As can be seen in this volume and other research on the Atlantic space, there are numerous current transnational challenges and opportunities that could be better understood from a systems perspective that focuses on structure, interaction, flows, and multiple causes. Understanding the component parts of a system remains important, but zeroing in too closely on the pieces can blind analysts and policymakers to the broader dynamics at play that constrain and enable certain outcomes.
In terms of systemic challenges, Tuesday Reitano and Mark Shaw of the Global Initiative against Transnational Organised Crime, demonstrate in the chapter, “Atlantic Currents and their Illicit Undertow: Fragile States and Transnational Security Implications”, how drug and migrant trafficking routes through the Greater Sahara today flow across porous borders of weak states based on certain patterns that date back centuries and that are linked to the ethnic Tebu and Tuareg nomadic groups that span several states.
We compare the impact of two illicit flows across the Sahara: drug trafficking, particularly the cocaine flow from Latin America through West Africa toward Europe, and the emerging and increasingly virulent migrant smuggling trade from sub-Saharan Africa to Europe. Both of these flows have differing degrees of entrenchment and social acceptance in the fabric of the Saharan states, and consequently, their impact on regional geo-politics, the community, and stability both at home and abroad has been different. While not exclusively to blame for conflicts in Mali, Libya or in the wider Sahara, the presence of these flows is shaping the political economy of instability in two ways: by eroding already dysfunctional states through corruption and collusion, and by strengthening their armed counterparts who have sought to “tax” the trade.
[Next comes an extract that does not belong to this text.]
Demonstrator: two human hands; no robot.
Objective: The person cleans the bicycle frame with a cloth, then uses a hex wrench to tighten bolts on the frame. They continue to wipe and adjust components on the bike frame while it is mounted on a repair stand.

Both of these flows are increasingly having transatlantic implications as, ironically, Europe and North America are the primary destination markets for the majority of illicit flows in the Greater Sahara and yet the states through which these flows transit have become an important driver of instability on the European periphery. The nature of illicit trade is such that it is almost impossible to counter without effective state counterparts in the region, and the military interventions that are often the preferred response are poorly placed to achieve impact and they instead exacerbate social tensions. The result has been new forms of hybrid governance and the breakdown of colonial boundaries.
This chapter illustrates the detrimental impact of illicit economies on efforts toward peacebuilding and state consolidation, and discusses the rise of extremist ideologies. These are arguably the most significant developments in the Greater Sahara region since the end of colonial rule, and in an age of globalization, they are intimately connected to the drug consumption and labor habits of the former colonial powers themselves.